WHAT YOU HAVE TO DO: Print only the lines running from the line with "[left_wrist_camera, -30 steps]" to the final line below, both included, exactly as written and without the pictures.
*****
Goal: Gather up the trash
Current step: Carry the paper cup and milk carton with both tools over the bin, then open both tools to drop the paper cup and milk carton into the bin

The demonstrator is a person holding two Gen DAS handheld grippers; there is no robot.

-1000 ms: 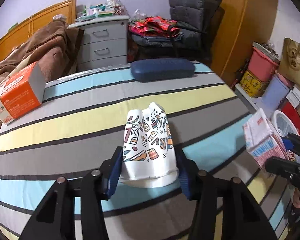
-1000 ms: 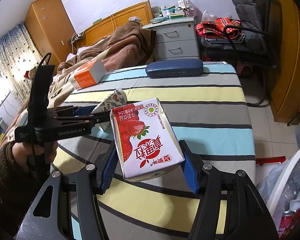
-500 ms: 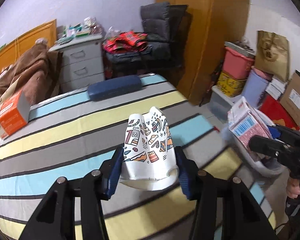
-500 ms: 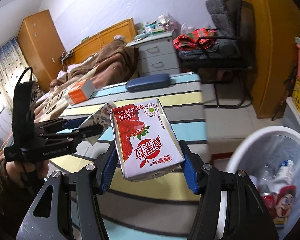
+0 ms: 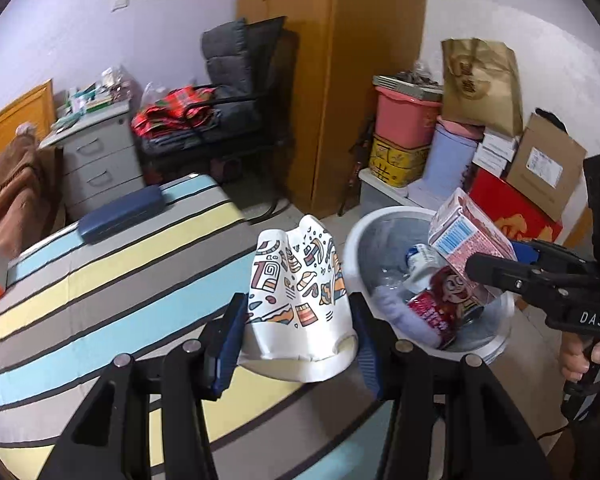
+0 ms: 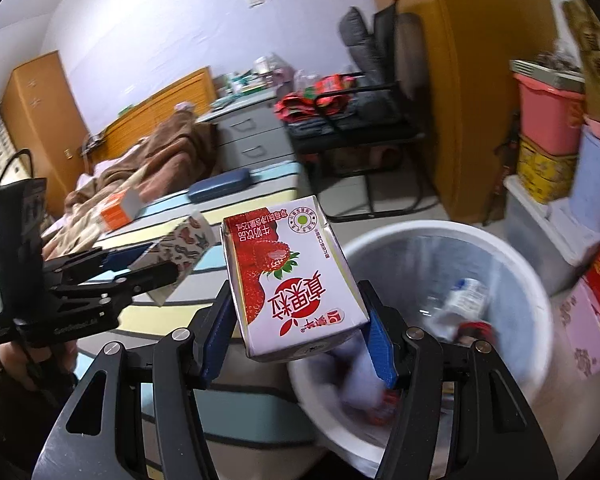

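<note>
Both hands have swung from the striped table toward the white bin [image 6: 452, 236], so I now hold the crushed paper cup [image 5: 296, 280] pinched in my left gripper [image 5: 298, 332] beside its rim and the strawberry milk carton [image 6: 292, 276] clamped in my right gripper [image 6: 296, 340] over it, ready to drop.

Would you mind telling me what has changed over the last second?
Both claws swung from over the striped table toward the white bin; the strawberry carton now hangs at its rim. Unchanged: the left claw grips the crushed paper cup, the right claw the carton.
</note>
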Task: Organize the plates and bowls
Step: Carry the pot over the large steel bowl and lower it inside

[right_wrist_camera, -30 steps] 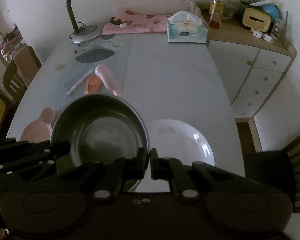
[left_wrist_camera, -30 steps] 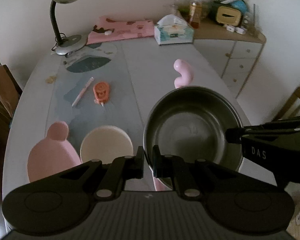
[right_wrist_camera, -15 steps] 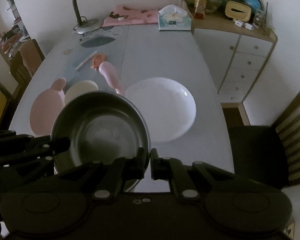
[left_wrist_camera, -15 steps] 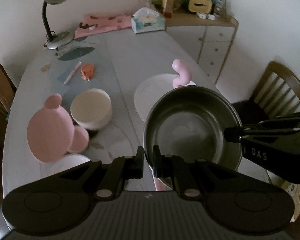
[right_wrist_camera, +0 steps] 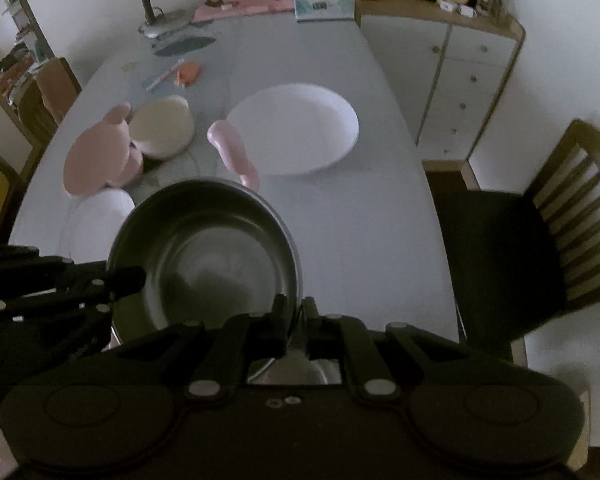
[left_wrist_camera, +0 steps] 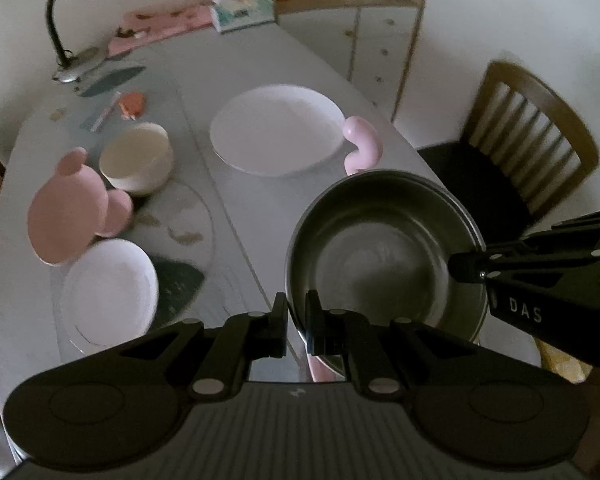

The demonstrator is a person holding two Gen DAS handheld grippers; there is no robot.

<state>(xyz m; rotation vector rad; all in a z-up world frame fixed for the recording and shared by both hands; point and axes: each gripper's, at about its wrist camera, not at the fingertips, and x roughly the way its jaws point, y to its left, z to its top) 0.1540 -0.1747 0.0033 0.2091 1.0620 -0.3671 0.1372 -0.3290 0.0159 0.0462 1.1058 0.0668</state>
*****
SOLUTION FOR THIS TASK:
[left_wrist_camera, -30 steps] 
[right_wrist_camera, -15 steps] 
[left_wrist_camera, -15 steps] 
[right_wrist_camera, +0 steps] 
[left_wrist_camera, +0 steps] 

The demonstrator is a person holding two Gen DAS handheld grippers; there is no robot.

<state>(xyz m; rotation vector rad; all in a z-up world frame fixed for the recording and shared by both hands; point and axes: each gripper's, at about its wrist camera, not at the fingertips, and x roughly the way its jaws point, y to its left, z to its top) 0.1540 -0.1747 0.0033 0.2091 1.0620 -0.3671 0.1372 -0.3290 0.0159 0.0462 1.1058 0.0668</state>

No further response is needed.